Introduction of overlapping postfix26 package in EPEL-5?

Robert Scheck robert at fedoraproject.org
Tue Apr 19 00:04:14 UTC 2011


Hello folks,

I would like to see a newer version of the "postfix" package in EPEL-5,
because the Postfix 2.3 as shipped with RHEL 5 is pretty old. Postfix 2.3
is even known to cause trouble when setting up e-mail distribution lists
via Active Directory in a specific combination.

In order to satisfy my needs, I've build a "postfix26" package. And please
note, that it's not "postfix-2.6.x", but "postfix26". So it equals to what
Red Hat did with "samba" vs "samba3x", "php" vs "php53" or "postgresql" vs.
"postgresql84". My package is not upgrading a regular postfix installation.

But my package is overlapping with the regular postfix package from RHEL 5,
e.g. both provide and use /etc/postfix or /var/spool/postfix - and provide
/usr/sbin/postsuper or /usr/sbin/postconf. In the end that means that you
can not install both packages at the same time, they are conflicting with
each other.

Technically it should be possible to make the "postfix26" package somehow
in parallel installable, but that requires a) patching postfix, b) lots and
lots of testing and c) SELinux adaptions - a huge effort for less result.

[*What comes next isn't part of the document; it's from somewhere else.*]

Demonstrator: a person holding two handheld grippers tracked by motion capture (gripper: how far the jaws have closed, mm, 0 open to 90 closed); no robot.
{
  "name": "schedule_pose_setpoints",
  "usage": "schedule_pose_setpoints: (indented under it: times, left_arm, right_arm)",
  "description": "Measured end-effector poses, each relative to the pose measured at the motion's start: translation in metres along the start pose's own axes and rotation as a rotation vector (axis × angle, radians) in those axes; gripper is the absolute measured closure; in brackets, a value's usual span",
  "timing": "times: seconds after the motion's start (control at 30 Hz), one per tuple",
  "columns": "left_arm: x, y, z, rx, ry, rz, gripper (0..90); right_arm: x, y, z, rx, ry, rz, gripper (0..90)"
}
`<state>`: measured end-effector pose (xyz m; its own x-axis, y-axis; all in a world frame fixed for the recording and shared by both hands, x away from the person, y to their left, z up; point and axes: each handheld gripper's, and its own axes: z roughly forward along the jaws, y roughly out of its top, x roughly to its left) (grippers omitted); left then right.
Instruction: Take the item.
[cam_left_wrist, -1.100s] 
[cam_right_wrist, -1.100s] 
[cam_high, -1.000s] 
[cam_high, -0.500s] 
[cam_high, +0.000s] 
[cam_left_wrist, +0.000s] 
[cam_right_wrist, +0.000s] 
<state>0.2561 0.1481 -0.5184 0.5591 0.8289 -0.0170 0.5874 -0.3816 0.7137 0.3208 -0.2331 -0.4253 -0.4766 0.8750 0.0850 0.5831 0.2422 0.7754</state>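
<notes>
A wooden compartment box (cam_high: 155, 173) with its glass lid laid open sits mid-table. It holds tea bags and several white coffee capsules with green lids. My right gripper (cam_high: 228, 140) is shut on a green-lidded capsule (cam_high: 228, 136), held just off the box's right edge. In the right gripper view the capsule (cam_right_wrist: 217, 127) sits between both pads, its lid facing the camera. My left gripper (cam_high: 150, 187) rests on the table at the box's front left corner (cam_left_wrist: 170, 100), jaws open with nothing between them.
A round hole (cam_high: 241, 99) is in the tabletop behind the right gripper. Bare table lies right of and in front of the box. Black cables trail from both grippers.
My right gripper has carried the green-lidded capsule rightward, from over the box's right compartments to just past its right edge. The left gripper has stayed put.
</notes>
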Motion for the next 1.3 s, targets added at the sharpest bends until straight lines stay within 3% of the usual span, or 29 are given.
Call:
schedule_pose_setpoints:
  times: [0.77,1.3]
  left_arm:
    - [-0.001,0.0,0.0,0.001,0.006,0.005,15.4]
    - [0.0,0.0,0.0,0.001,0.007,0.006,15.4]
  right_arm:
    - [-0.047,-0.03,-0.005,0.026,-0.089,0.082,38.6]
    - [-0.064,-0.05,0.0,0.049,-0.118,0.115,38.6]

I know the "Philosophy of EPEL" says "to never replace or interfere with
packages shipped by Enterprise Linux", but why should we have more strong
rules than Red Hat has? Let us look to python in EPEL-5: We're shipping
python26* packages - isn't this a "replace packages shipped by Enterprise
Linux" somehow?

Coming back from theory to reality: If you install a postgresql84, do you
really want to install an old postgresql 8.1 in parallel? No, you don't
want to do this, because 8.4 is much better. Why would somebody want to run
a very old postfix 2.3 in parallel with a postfix26? It makes same less
sense to run two different PostgreSQL versions as it does for Postfix. If
you decide to explicitly use the newer versions by switching manually, why
do we need to take care for parallel installation? Even if you additionally
install postfix26, you're on your own, because Red Hat won't support this
new package, but only the original postfix one. What's the real benefit of
parallel package installations in cases like this?

I'm mentioning this, because some people dislike the idea to do the same in
EPEL what Red Hat already did for RHEL. Shouldn't we think about what makes
sense rather just trying to follow old rules from former times?

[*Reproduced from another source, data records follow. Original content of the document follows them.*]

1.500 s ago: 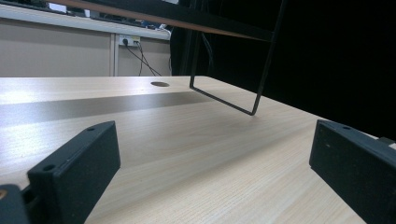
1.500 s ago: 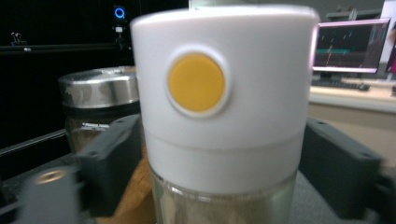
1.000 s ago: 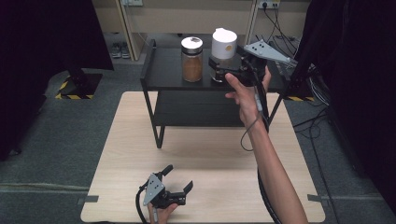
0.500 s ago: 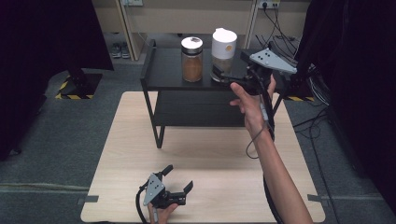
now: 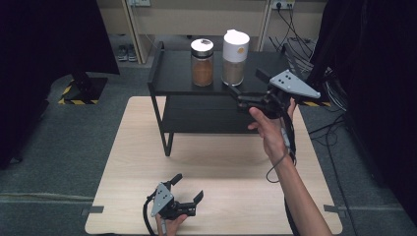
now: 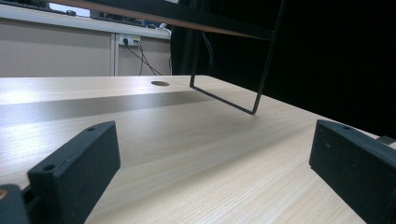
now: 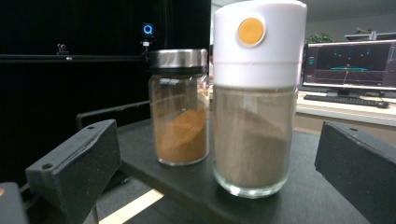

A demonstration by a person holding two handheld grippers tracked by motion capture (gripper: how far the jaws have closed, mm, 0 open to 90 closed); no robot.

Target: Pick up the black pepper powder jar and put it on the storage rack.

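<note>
1. Right claw [image 5: 244,95] held up at the right front of the black shelf unit [image 5: 172,73], jaws spread wide and gripping nothing, tips just short of the white-capped jar [image 5: 234,58].
2. White-capped jar upright on the shelf unit's top deck, toward its right half; in the right gripper view, glass body full of pale grey-brown powder, white cap [image 7: 259,42] with a round orange spot facing the camera, jar lined up between the two black jaws but farther off, not touching either.
3. Steel-lidded jar [image 5: 202,62] upright just beside it on the left, holding orange-brown powder, small gap between the two in the high view; in the right gripper view, set a little farther back than the white-capped one.
4. Right hand [image 5: 272,132] wrapped round the claw's handle, forearm reaching up from the lower right over the counter [image 5: 128,147], cable hanging below the wrist.
5. Left claw [image 5: 187,187] low at the near edge of the counter, well apart from the shelf unit, jaws wide apart and empty; bare light wood between them in the left gripper view, with a black shelf leg [image 6: 266,65] beyond.
</note>
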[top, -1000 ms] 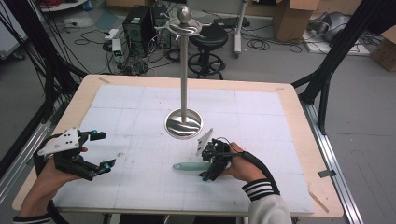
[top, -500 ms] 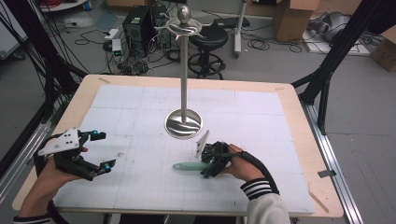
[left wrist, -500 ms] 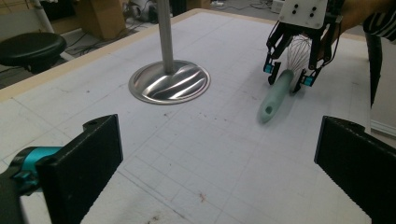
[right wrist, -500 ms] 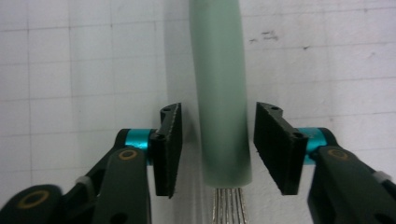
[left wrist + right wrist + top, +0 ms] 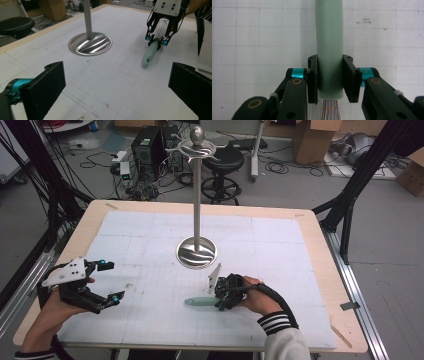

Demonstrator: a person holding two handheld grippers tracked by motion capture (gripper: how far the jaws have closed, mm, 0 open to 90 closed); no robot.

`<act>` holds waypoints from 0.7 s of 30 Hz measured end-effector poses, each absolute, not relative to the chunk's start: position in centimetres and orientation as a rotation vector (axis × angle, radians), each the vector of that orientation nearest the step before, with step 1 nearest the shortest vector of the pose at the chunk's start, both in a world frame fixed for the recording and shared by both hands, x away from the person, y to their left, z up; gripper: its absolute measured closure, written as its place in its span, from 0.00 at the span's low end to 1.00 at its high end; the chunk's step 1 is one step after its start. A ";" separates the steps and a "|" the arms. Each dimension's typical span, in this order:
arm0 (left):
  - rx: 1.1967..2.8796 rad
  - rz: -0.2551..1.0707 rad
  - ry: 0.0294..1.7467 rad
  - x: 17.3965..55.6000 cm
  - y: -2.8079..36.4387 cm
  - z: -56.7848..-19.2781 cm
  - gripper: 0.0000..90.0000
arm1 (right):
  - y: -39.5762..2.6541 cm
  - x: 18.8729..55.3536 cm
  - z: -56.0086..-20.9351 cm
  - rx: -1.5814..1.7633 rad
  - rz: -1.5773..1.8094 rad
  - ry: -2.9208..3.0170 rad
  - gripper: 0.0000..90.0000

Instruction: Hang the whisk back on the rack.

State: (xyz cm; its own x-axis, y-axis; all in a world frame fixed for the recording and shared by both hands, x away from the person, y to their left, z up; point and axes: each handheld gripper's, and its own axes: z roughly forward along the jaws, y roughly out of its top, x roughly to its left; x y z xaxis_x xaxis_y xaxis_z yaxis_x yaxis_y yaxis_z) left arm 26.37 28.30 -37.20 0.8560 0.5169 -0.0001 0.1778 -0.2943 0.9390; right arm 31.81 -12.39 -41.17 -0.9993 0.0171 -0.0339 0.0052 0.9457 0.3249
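Note:
A whisk with a mint-green handle (image 5: 196, 301) lies flat on the white gridded mat, its handle pointing left. My right gripper (image 5: 220, 300) sits low over it, and its jaws have just been closing. In the right gripper view both pads press the sides of the handle (image 5: 329, 37), with the wire loops (image 5: 330, 111) running back under the gripper (image 5: 330, 79). The left gripper view shows that grip (image 5: 156, 40) on the handle (image 5: 149, 54) from across the mat. My left gripper (image 5: 113, 281) hovers at the left, jaws wide open (image 5: 117, 85) with nothing between them.
A tall metal hanging stand (image 5: 197, 195) with a round shiny base (image 5: 90, 44) stands mid-table behind the whisk. The mat covers a wooden table (image 5: 320, 245). Beyond the table are a stool, computer boxes, cables and black frame legs.
The right gripper's jaws have drawn in onto the whisk handle. Both hands have stayed where they were, and the whisk has not shifted.

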 end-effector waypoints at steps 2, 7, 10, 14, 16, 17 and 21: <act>1.869 0.365 0.522 26.4 28.3 -37.2 0.02 | -12.5 31.8 -41.0 0.017 0.525 3.063 0.77; 1.868 0.366 0.524 26.3 28.3 -37.2 0.02 | -13.1 31.7 -40.1 0.014 0.605 3.054 0.77; 1.869 0.368 0.524 26.4 28.3 -37.2 0.02 | -13.8 31.7 -39.2 0.026 0.661 3.038 0.77; 1.868 0.367 0.526 26.4 28.2 -37.3 0.02 | -14.8 31.6 -38.1 0.027 0.759 3.010 0.77; 1.871 0.366 0.525 26.4 28.2 -37.3 0.02 | -15.3 31.7 -37.5 0.015 0.804 2.995 0.77; 1.872 0.365 0.525 26.4 28.2 -37.3 0.02 | -15.6 31.7 -37.2 0.030 0.820 2.988 0.77; 1.869 0.366 0.527 26.4 28.2 -37.3 0.02 | -16.6 31.8 -36.3 0.057 0.893 2.964 0.77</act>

Unfortunately the IRC meeting today was not helpful nor does EPEL have some
kind of a Steering Commitee that could vote on this somehow. How to get a
decision for such things? Doing a voting on the mailing list? If there is
no chance for postfix26 as it's packaged now in EPEL, I would like to see
some kind of a real result not just pointing to our old rules that were in
parts done by people who are maybe no longer contributing to EPEL at all...

Ideas? Comments? Recommendations? Suggestions? Votings?